**AIM OF THE EXERCISE**
Go through the material and pull out every line with the string "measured" in it.

**GIVEN DATA**

--

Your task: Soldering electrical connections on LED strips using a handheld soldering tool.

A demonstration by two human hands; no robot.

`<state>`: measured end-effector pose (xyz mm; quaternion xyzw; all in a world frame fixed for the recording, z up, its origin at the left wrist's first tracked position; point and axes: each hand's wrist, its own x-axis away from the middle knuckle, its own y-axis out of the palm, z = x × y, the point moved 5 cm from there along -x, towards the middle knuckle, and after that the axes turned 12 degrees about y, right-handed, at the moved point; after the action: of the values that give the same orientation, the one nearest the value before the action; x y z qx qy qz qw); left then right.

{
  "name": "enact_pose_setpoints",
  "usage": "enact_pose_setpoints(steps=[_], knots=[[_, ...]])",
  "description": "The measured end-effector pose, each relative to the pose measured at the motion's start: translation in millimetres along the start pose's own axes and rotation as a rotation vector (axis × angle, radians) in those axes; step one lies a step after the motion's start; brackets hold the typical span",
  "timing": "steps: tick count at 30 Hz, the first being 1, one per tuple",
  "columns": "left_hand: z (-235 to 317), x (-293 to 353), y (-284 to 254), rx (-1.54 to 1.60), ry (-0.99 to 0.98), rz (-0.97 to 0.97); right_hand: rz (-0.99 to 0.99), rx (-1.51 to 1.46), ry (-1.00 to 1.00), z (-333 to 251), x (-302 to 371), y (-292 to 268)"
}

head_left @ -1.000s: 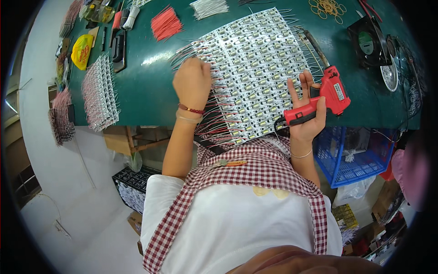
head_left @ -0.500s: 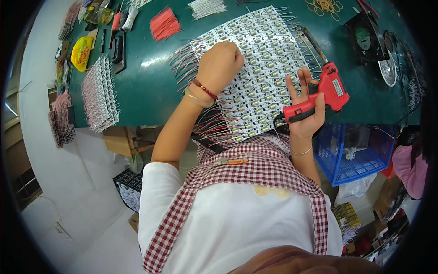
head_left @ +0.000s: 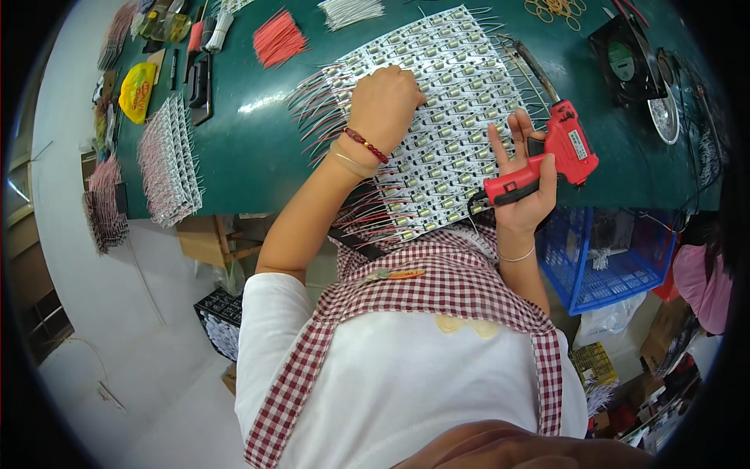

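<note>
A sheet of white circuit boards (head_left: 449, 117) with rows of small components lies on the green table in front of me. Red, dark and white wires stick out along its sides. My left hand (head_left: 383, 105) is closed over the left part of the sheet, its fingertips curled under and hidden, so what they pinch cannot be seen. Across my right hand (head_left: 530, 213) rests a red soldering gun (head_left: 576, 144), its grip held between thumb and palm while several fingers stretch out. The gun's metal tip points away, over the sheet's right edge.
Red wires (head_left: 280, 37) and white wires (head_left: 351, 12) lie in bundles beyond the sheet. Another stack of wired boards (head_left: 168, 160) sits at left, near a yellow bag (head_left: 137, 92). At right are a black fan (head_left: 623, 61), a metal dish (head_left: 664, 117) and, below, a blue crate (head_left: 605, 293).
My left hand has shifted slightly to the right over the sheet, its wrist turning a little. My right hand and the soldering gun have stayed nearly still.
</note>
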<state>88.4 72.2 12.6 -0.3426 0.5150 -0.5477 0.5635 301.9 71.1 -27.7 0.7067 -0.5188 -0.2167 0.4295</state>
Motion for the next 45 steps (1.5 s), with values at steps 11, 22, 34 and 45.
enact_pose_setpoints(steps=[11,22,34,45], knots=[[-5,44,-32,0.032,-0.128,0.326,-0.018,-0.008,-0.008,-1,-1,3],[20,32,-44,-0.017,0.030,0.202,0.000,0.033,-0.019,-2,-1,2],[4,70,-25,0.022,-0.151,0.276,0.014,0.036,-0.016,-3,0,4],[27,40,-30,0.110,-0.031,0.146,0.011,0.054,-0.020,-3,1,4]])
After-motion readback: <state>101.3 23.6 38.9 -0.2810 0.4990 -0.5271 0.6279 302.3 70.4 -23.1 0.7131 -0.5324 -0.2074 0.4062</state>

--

**EXERCISE ANSWER**
`<state>`: measured end-effector pose (xyz mm; quaternion xyzw; all in a world frame fixed for the recording, z up, its origin at the left wrist's first tracked position; point and axes: each hand's wrist, its own x-axis away from the middle knuckle, its own y-axis out of the palm, z = x × y, the point moved 5 cm from there along -x, towards the middle knuckle, and after that the axes turned 12 degrees about y, right-handed, at the moved point; after the action: of the values that give the same orientation, the one nearest the value before the action; x y z qx qy qz qw); left then right.
  "description": "The measured end-effector pose, each relative to the pose measured at the motion's start: translation in millimetres along the start pose's own axes and rotation as a rotation vector (axis × angle, radians) in those axes; step one lies a step after the motion's start; brackets hold the typical span",

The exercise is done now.